Three dividend-paying uranium investments appear promising amid a trio of economic indicators that show the climate-conscious provisions of the Inflation Reduction Act championed by the Biden administration are failing to live up to its name one year after it was signed into law during August 2022.

EWTN News Anchor Tracy Sabol interviews Paul Dykewicz about the economy.


President Biden has been trumpeting his economic policies to spark flagging support about his leadership amid sagging popularity in political polls but recent reports about inflation, mortgage rates and prices are showing little relief for budget-strapped consumers. I side-stepped partisan politics when commenting Friday, Aug. 18, on EWTN to focus on how the data did not back President Biden’s boasts about the benefits of the Inflation Reduction Act.

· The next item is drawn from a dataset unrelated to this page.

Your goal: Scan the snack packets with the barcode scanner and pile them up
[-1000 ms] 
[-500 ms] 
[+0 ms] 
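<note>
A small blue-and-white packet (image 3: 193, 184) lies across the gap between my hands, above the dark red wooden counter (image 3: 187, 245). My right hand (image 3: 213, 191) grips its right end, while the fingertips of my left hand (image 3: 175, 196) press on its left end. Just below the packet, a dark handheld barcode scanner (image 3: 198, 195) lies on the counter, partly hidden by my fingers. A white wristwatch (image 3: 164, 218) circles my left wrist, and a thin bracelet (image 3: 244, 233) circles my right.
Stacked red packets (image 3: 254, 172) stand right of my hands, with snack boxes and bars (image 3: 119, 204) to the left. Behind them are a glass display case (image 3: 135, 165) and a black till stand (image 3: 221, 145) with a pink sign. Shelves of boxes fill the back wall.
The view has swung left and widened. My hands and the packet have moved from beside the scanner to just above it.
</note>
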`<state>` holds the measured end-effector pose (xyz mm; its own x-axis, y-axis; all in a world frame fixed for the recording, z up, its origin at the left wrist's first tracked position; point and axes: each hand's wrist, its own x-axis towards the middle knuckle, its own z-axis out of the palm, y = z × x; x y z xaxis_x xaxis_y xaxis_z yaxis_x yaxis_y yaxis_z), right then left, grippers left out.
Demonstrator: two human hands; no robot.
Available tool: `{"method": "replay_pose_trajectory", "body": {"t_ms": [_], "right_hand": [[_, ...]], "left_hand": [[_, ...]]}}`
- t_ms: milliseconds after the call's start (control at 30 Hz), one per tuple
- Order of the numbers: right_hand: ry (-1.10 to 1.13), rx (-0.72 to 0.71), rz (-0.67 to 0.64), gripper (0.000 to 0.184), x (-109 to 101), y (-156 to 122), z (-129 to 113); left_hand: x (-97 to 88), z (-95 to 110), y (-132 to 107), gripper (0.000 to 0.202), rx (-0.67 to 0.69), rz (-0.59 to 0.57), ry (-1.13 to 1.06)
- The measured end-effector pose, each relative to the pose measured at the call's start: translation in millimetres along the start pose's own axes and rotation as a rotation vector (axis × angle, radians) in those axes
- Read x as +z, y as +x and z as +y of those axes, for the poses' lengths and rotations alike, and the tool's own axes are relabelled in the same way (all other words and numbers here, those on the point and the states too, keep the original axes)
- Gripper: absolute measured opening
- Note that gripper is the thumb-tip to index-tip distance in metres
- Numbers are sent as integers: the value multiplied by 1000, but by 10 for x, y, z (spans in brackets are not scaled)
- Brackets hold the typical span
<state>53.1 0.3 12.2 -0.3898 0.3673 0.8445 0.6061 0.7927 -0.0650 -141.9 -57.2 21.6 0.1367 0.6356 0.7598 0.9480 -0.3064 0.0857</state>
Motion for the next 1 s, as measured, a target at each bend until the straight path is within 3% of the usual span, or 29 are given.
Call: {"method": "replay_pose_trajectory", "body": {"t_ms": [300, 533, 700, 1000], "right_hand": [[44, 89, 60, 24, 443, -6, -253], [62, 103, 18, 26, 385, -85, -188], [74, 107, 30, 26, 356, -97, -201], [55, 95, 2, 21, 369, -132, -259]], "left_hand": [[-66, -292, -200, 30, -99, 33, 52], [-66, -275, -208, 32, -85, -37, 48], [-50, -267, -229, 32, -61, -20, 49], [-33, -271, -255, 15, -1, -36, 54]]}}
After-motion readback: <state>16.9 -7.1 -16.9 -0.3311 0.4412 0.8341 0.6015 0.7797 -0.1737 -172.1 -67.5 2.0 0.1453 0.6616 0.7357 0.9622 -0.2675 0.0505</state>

President Biden signed the Inflation Reduction Act into law but, despite giving it a name that suggests it will battle inflation, prices instead have climbed for housing, food and many other expenses that fall especially heavily upon those of modest means who may not have a fixed-rate mortgage. One indicator of the legislation’s true intent may have been signaled about a year ago on August 16, 2022, when the White House announced the new law one of the “most significant” acts Congress has taken on clean energy and climate change in the nation’s history.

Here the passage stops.